One of the 7710s came up and did neighbor adjacencies fine. The other … not so much. It remained in EXSTART, and before you start Googling, no, the MTUs were not different between the errant 7710 and the DR.
Remember, we configured our vPC Peer link to carry all VLANs. This included the core routing VLAN. I can’t remember the specifics right now but I know I read something about spanning-tree not working quite right over the vPC Peer link. That may have been the core of the issue …
When I finally got to running some debug commands (mainly, debug ip ospf adj), it became apparent that the DR was receiving duplicate DBD packets from the errant 7710. Looking at spanning tree, on the errant 7710, the uplink to the “old” DC 6500 was in blocking state for the routing VLAN and the vPC Peer link was the root port.
An additional note: While bringing up the SVIs, while one was up and the other was down, vPC was in an inconsistent state.
I took the routing VLAN out of the vPC Peer link and the duplicates cleared up and the adjacencies formed properly. I brought up a secondary link between the two 7700s (non-vPC) and added the routing VLAN to that trunk – it went into blocking at some point over that link, but it doesn’t seem to have caused any issues (and is perfectly fine as long as there’s nothing unusual going on, and the root ports remain the uplinks to the existing DC switches).
I’m hoping the behavior is because the routing VLAN, while existing on both devices, isn’t an HSRP link. Or perhaps it’s because, now that I think about it, I may have missed some crucial configuration option that indicates that the links to the existing DC switches (the 6500s) are the “uplinks”. In any event, things are okay now, but I need to look closer at my vPC documentation Monday in order to avoid this issue in the future.

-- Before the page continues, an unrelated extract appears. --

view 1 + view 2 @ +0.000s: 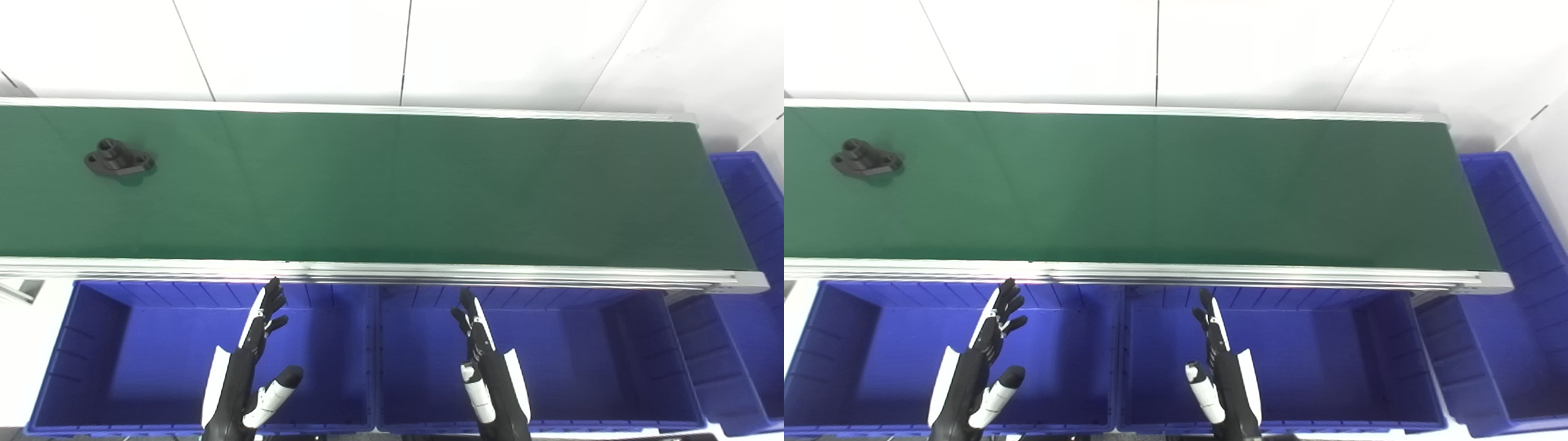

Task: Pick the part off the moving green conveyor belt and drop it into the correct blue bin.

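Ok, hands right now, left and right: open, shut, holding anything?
Left hand: open, holding nothing, over a blue bin.
Right hand: open, holding nothing.

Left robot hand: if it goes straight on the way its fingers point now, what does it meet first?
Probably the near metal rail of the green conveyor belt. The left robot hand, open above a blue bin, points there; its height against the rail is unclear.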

But, I’d like to enjoy the rest of my weekend so for the moment, as long as things are working, I’m not going to worry about it.
EDIT: I turns out this is a known issue and had I read the vPC documentation fully, I would have known about it. In our case, both 7710s will have connectivity to our backbone routers, so they wouldn’t (and probably shouldn’t) need to pass the routing VLAN traffic directly between them.